Ice Lake brings a big realignment of the company’s die that provides cache, memory, and throughput advances. The coherent mesh interconnect returns with a similar arrangement of horizontal and vertical rings present on the Cascade Lake-SP lineup, but with a realignment of the various elements, like cores, UPI connections, and the eight DDR4 memory channels that are now split into four dual-channel controllers. Here we can see that Intel shuffled around the cores on the 28-core die and now has two execution cores on the bottom of the die clustered with I/O controllers (some I/O is now also at the bottom of the die).

Intel redesigned the chip to support two new sideband fabrics, one controlling power management and the other used for general-purpose management traffic. These provide telemetry data and control to the various IP blocks, like execution cores, memory controllers, and PCIe/UPI controllers. 

The die includes a separate peer-to-peer (P2P) fabric to improve bandwidth between cores, and the I/O subsystem was also virtualized, which Intel says offers up to three times the fabric bandwidth compared to Cascade Lake. Intel also split one of the UPI blocks into two, creating a total of three UPI links, all with fine-grained power control of the UPI links. Now, courtesy of dedicated PLLs, all three UPIs can modulate clock frequencies independently based on load.

Densely packed AVX instructions augment performance in properly-tuned workloads at the expense of higher power consumption and thermal load. Intel’s Cascade Lake CPUs drop to lower frequencies (~600 to 900 MHz) during AVX-, AVX2-, and AVX-512-optimized workloads, which has hindered broader adoption of AVX code. 

To reduce the impact, Intel has recharacterized its AVX power limits, thus yielding (unspecified) higher frequencies for AVX-512 and AVX-256 operations. This is done in an adaptive manner based on three different power levels for varying instruction types. This nearly eliminates the frequency delta between AVX and SSE for 256-heavy and 512-light operations, while 512-heavy operations have also seen significant uplift. All Ice Lake SKUs come with dual 512b FMAs, so this optimization will pay off across the entire stack.  

Intel also added support for a host of new instructions to boost cryptography performance, like VPMADD52, GFNI, SHA-NI, Vector AES, and Vector Carry-Less multiply instructions, and a few new instructions to boost compression/decompression performance. All rely heavily upon AVX acceleration. The chips also support Intel’s Total Memory Encryption (TME) that offers DRAM encryption through AES-XTS 128-bit hardware-generated keys.

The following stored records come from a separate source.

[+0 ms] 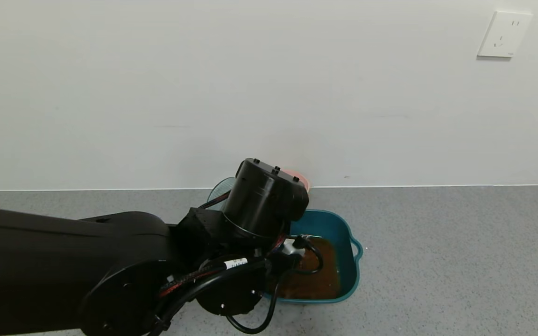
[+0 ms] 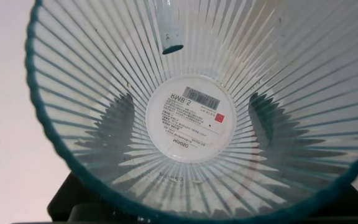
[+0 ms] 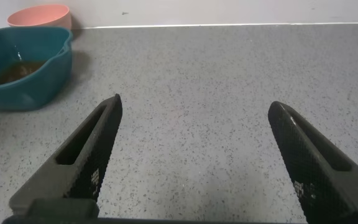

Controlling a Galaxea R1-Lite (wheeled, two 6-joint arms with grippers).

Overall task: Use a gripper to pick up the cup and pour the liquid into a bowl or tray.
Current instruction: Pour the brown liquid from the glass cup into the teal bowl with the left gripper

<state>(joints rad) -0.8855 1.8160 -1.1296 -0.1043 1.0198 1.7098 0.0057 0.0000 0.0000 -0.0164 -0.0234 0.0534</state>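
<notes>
My left gripper (image 1: 264, 200) is raised over the far left corner of the teal basin (image 1: 343, 231). It is shut on the ribbed translucent cup (image 1: 219, 189), which lies tilted behind the black wrist. In the left wrist view I look into the cup (image 2: 191, 118). Its fingers (image 2: 114, 121) show as dark shapes through both side walls, and no liquid shows inside. Orange-brown liquid (image 1: 318, 275) lies in the basin. My right gripper (image 3: 194, 124) is open and empty low over the counter. The basin (image 3: 27, 87) with liquid (image 3: 14, 70) stands far off from it.
A small pink bowl (image 1: 300, 178) stands against the wall just behind the basin, and it also shows in the right wrist view (image 3: 39, 15). The grey speckled counter (image 1: 460, 256) stretches to the right. A white wall with a socket (image 1: 505, 34) closes the back.
</notes>
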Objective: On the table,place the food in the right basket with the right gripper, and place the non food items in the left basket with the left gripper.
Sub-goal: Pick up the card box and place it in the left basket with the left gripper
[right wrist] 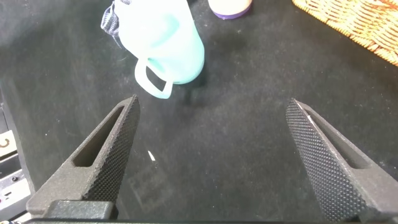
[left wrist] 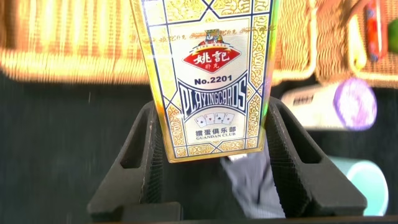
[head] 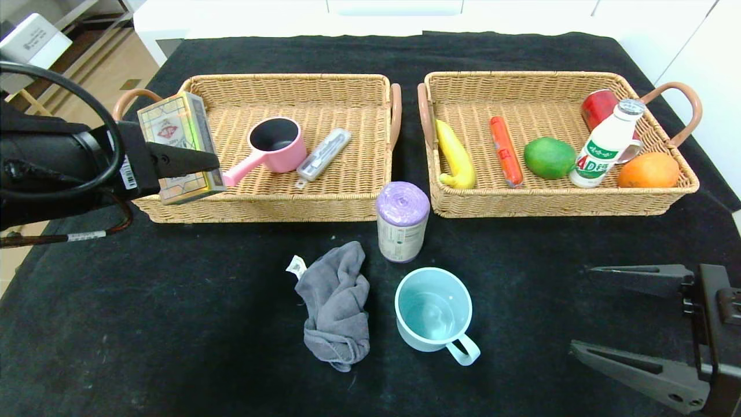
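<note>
My left gripper is shut on a box of playing cards, held upright above the front-left corner of the left basket. In the left wrist view both fingers press the sides of the card box. On the black cloth in front of the baskets are a purple roll, a grey rag and a teal mug. My right gripper hangs open and empty at the table's front right, with the mug a short way ahead of it.
The left basket holds a pink pot and a grey case. The right basket holds a banana, a sausage, a green fruit, a white bottle, an orange and a red can.
</note>
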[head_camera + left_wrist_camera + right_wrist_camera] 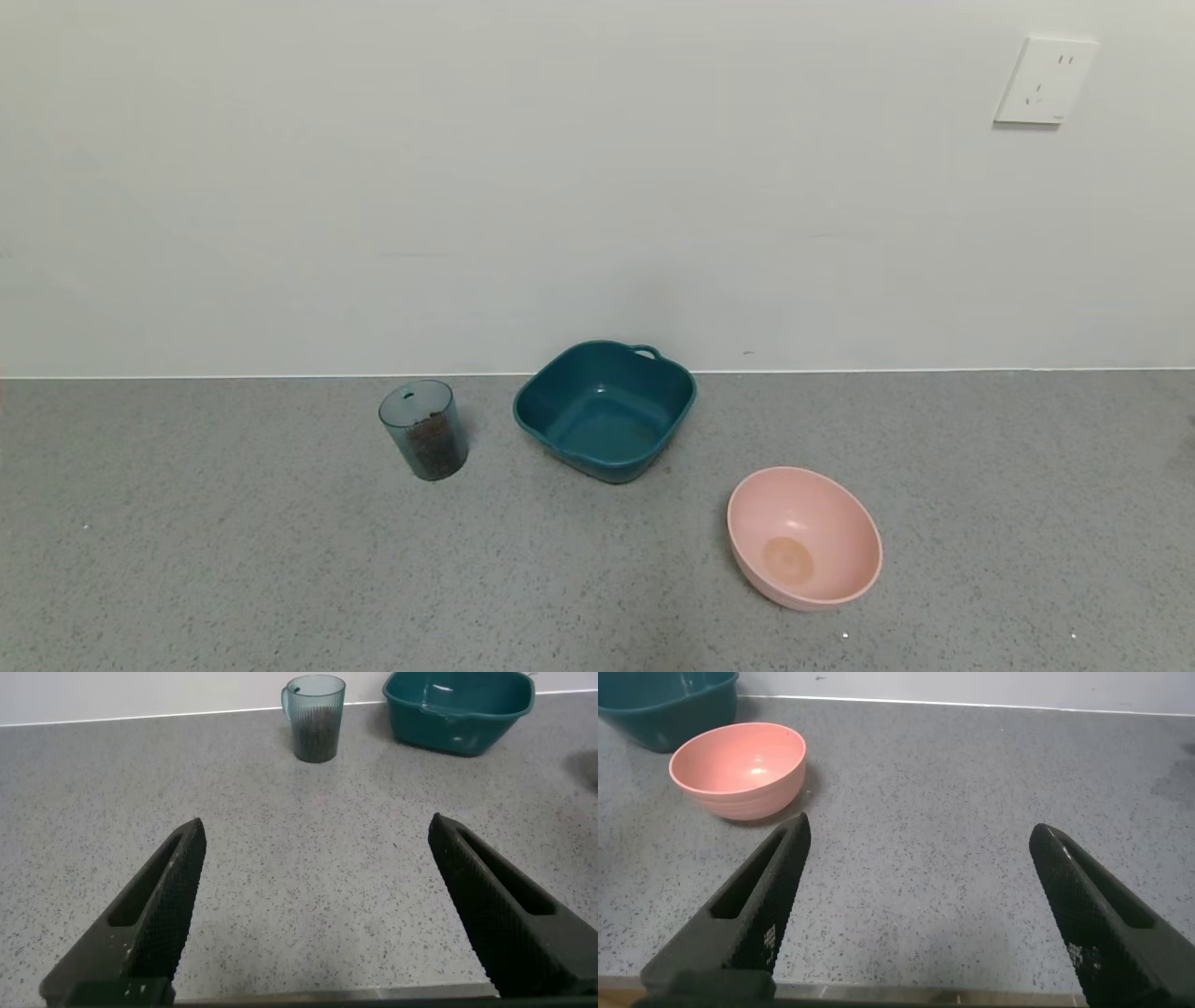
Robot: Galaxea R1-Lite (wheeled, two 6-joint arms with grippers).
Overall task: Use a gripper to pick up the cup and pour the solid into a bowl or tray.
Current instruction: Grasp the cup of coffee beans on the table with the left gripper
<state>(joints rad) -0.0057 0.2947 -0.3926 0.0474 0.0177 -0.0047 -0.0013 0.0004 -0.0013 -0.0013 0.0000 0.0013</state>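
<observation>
The cup [423, 429] is a small see-through blue-grey tumbler standing upright on the grey counter, left of the teal tub. Dark brown granules, the solid [435, 446], fill its lower part. The cup also shows in the left wrist view [314, 717], far ahead of my left gripper [316, 833], which is open and empty over bare counter. My right gripper [920, 831] is open and empty, with the pink bowl [738, 769] ahead of it to one side. Neither gripper shows in the head view.
A teal square tub [605, 407] with a small handle stands near the wall at centre. A pink bowl [804, 538] sits tilted on the counter nearer the front right. A white wall [597, 187] with a socket [1044, 80] backs the counter.
</observation>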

Intel also made plenty of impressive steps forward on the microarchitecture, with improvements to every level of the pipeline allowing Ice Lake’s 10nm Sunny Cove cores to deliver far higher IPC than 14nm Cascade Lake’s Skylake-derivative architecture. Key improvements to the front end include larger reorder, load, and store buffers, along with larger reservation stations. Intel increased the L1 data cache from 32 KiB, the capacity it has used in its chips for a decade, to 42 KiB, and moved from 8-way to 12-way associativity. The L2 cache moves from 4-way to 8-way and is also larger, but the capacity is dependent upon each specific type of product — for Ice Lake server chips, it weighs in at 1.25 MB per core. 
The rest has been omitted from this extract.